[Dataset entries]
*** Block opens ***

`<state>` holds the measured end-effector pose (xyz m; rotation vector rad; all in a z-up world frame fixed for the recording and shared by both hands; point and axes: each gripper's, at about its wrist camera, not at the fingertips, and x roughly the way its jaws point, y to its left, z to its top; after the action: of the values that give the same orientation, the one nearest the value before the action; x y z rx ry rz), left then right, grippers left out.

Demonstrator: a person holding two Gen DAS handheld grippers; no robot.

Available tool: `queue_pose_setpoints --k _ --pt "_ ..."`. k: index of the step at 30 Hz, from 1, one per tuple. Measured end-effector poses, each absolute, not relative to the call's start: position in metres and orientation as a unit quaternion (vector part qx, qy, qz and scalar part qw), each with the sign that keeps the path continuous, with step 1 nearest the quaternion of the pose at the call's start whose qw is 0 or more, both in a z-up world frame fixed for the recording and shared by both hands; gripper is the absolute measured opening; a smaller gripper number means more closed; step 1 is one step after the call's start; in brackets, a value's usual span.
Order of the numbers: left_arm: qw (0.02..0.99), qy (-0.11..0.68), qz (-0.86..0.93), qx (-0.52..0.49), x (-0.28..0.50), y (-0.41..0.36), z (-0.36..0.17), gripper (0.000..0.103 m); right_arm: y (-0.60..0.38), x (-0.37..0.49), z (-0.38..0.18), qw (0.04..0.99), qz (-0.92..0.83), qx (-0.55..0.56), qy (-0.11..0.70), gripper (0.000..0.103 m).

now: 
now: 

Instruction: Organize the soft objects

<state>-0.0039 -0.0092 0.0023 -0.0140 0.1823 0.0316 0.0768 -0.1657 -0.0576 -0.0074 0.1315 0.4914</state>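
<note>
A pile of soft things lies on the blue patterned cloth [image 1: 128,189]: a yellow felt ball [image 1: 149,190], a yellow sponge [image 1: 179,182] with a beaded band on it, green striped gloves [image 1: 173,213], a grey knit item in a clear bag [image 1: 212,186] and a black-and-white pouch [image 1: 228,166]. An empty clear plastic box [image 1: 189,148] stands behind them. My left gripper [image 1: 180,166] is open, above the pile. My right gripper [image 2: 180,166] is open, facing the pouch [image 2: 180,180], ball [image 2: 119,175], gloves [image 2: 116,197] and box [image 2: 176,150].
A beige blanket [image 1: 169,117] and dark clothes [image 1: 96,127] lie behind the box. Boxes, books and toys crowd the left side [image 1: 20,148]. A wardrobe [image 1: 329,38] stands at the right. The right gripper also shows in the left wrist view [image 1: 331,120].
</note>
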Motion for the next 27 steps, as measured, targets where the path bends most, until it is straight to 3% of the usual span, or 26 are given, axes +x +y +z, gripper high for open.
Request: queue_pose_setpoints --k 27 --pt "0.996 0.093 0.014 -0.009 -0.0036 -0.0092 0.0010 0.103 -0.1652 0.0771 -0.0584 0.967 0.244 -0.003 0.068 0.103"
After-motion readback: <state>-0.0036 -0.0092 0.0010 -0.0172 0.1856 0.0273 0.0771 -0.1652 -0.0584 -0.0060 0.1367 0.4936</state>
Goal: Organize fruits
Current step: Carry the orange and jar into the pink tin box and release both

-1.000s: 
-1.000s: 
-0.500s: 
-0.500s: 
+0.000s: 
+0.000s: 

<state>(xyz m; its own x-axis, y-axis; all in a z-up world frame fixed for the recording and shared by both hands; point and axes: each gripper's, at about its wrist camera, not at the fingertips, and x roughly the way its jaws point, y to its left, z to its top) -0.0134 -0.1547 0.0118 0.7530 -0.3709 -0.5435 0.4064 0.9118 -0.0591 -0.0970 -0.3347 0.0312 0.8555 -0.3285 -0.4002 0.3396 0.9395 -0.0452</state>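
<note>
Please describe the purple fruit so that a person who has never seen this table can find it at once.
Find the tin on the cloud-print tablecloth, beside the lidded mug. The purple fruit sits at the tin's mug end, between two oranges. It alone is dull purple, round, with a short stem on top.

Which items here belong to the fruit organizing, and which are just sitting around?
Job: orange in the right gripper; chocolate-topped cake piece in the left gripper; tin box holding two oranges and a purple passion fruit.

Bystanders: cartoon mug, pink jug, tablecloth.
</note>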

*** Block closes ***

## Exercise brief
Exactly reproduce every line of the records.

## Reply to the exercise
`<state>` holds the measured end-effector pose (xyz m; rotation vector rad; all in a z-up world frame fixed for the recording and shared by both hands; point and axes: each gripper's, at about its wrist camera, not at the fingertips, and x roughly the way its jaws point, y to its left, z to its top; after the action: of the values that give the same orientation, the one nearest the value before the action; x y z rx ry rz), left then right, grippers left out.

Demonstrator: a person holding two Gen DAS handheld grippers; no robot.

Available tool: `queue_pose_setpoints --k _ --pt "_ ..."`. k: index of the step at 30 Hz, from 1, one per tuple. Measured end-effector poses, each absolute, not relative to the call's start: position in metres and orientation as a unit quaternion (vector part qx, qy, qz and scalar part qw), each with the sign that keeps the path continuous, with step 1 nearest the quaternion of the pose at the call's start whose qw is 0 or more, both in a z-up world frame fixed for the recording and shared by both hands; gripper is the absolute measured opening; a smaller gripper number means more closed; step 1 is one step after the call's start; in brackets, a value's usual span.
Order of the numbers: left_arm: qw (0.02..0.99), qy (-0.11..0.68), qz (-0.86..0.93), qx (-0.52..0.49), x (-0.28..0.50), y (-0.41..0.36), z (-0.36..0.17), gripper (0.000..0.103 m); right_arm: y (-0.60..0.38), x (-0.37..0.49), z (-0.38..0.18), qw (0.04..0.99), qz (-0.92..0.83), qx (-0.55..0.56), qy (-0.11..0.70), gripper (0.000..0.103 m).

now: 
now: 

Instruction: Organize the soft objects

<state>-0.0039 -0.0092 0.0023 -0.0140 0.1823 0.0316 0.0768 -0.1657 -0.0576 -0.0074 0.1315 0.4914</state>
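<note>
A pile of soft things lies on the blue patterned cloth [image 1: 128,189]: a yellow felt ball [image 1: 149,190], a yellow sponge [image 1: 179,182] with a beaded band on it, green striped gloves [image 1: 173,213], a grey knit item in a clear bag [image 1: 212,186] and a black-and-white pouch [image 1: 228,166]. An empty clear plastic box [image 1: 189,148] stands behind them. My left gripper [image 1: 180,166] is open, above the pile. My right gripper [image 2: 180,166] is open, facing the pouch [image 2: 180,180], ball [image 2: 119,175], gloves [image 2: 116,197] and box [image 2: 176,150].
A beige blanket [image 1: 169,117] and dark clothes [image 1: 96,127] lie behind the box. Boxes, books and toys crowd the left side [image 1: 20,148]. A wardrobe [image 1: 329,38] stands at the right. The right gripper also shows in the left wrist view [image 1: 331,120].
</note>
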Motion for the next 27 steps, as measured, targets where the path bends most, until it is straight to 3% of the usual span, or 26 are given, axes +x +y +z, gripper high for open.
Request: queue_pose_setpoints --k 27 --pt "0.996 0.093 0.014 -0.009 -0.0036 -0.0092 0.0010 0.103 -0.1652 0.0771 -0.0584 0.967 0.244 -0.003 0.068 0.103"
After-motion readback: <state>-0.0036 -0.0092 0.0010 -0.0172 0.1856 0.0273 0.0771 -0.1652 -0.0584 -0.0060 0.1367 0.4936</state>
Goal: Organize fruits
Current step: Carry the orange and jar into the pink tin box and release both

-1.000s: 
-1.000s: 
-0.500s: 
-0.500s: 
+0.000s: 
+0.000s: 

<state>(xyz m; its own x-axis, y-axis; all in a z-up world frame fixed for the recording and shared by both hands; point and axes: each gripper's, at about its wrist camera, not at the fingertips, and x roughly the way its jaws point, y to its left, z to its top) -0.0134 -0.1547 0.0118 0.7530 -0.3709 -0.5435 0.4064 0.9118 -0.0591 -0.0970 -0.3347 0.0312 0.8555 -0.3285 -0.4002 0.3396 0.9395 -0.0452</state>
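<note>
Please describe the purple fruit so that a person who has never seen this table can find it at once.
Find the tin on the cloud-print tablecloth, beside the lidded mug. The purple fruit sits at the tin's mug end, between two oranges. It alone is dull purple, round, with a short stem on top.

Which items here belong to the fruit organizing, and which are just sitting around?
Job: orange in the right gripper; chocolate-topped cake piece in the left gripper; tin box holding two oranges and a purple passion fruit.

Bystanders: cartoon mug, pink jug, tablecloth.
</note>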

The answer is complete, and the exercise is done.